Just a bit of historical accuracy.

There were never belts. The line printers from the fifties and early
sixties (up through the 1400 and 7000 series computers) used chains.
Starting with the System 360, they used trains.

A chain had a complete character set in alphanumeric sort order,
followed by another such set, followed by another. These characters were
affixed to links in a roller chain. I don't recall the actual number of
sets, but we're talking about uppercase letters, 0-9, and a few
punctuation marks and special characters, plus control codes. IIRC the
whole BCD set was octal coding and therefore consisted of 64 characters
and control codes. The chain circulated rapidly, and there was a hammer
at each column position (120 columns). When the next instance of the
desired character whizzed by a given column, the hammer would strike.
These matchups were done independently, so the hammers would not strike
in left to right order. Speeds got up over 1200 lines per minute IIRC.

A train consisted of unattached blocks of sintered metal, one character
to a block, running around a race.
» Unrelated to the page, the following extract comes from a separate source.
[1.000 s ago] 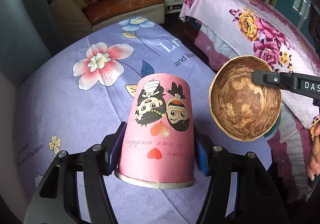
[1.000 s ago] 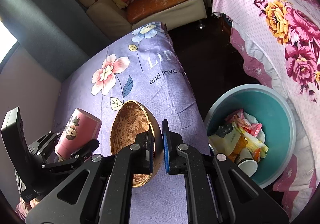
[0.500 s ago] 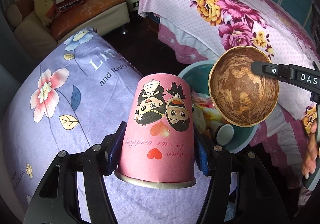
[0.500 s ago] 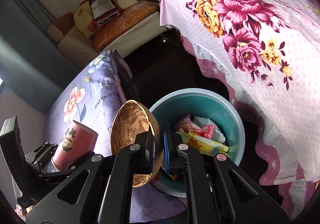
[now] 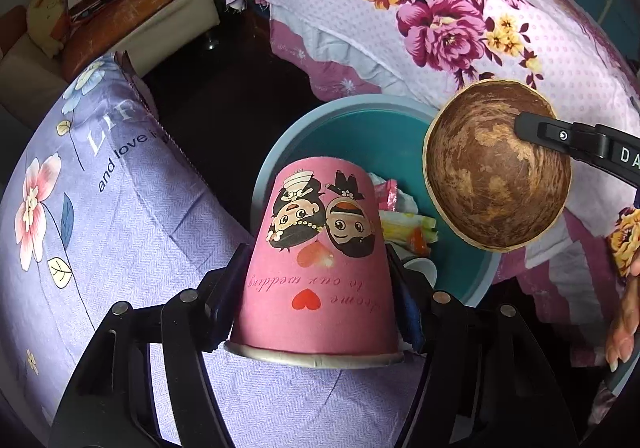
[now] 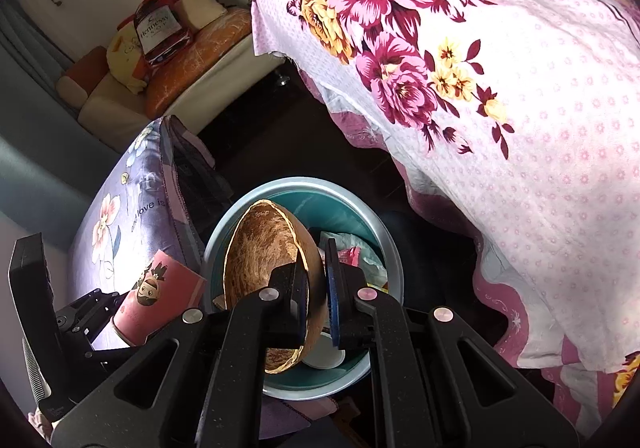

There were three copies of each
character adjacent to each other, followed by three of the next
character, etc. This was the EBCDIC character set, (Extended Binary
Coded Decimal Interchange Code), which had lowercase letters and
additional punctuation. I'm pretty sure the character set was the same
size as ASCII (128 total available positions, including control codes),
but distributed among the 256 possible hexadecimal numbers. EBCDIC could
be instantly converted to ASCII and vice versa, but they were not the
same encodings.

As the train traversed the print head, again there was a hammer for each
column on the printer. The enhancement to print quality came from not
hitting the same character twice in a row. (A solid line of one
character really slows down either kind of line printer.) So if columns
1, 3, and 5 all required an A, the first A in the block of three would
be printed in column 1, the second one in column 3, and the third one in
column 5. The next column that needed an A would get the first one
again. This strategy compensated for the recoil after being struck, when
hitting the same character again would produce a poor impression (and
probably shorten the life of the character).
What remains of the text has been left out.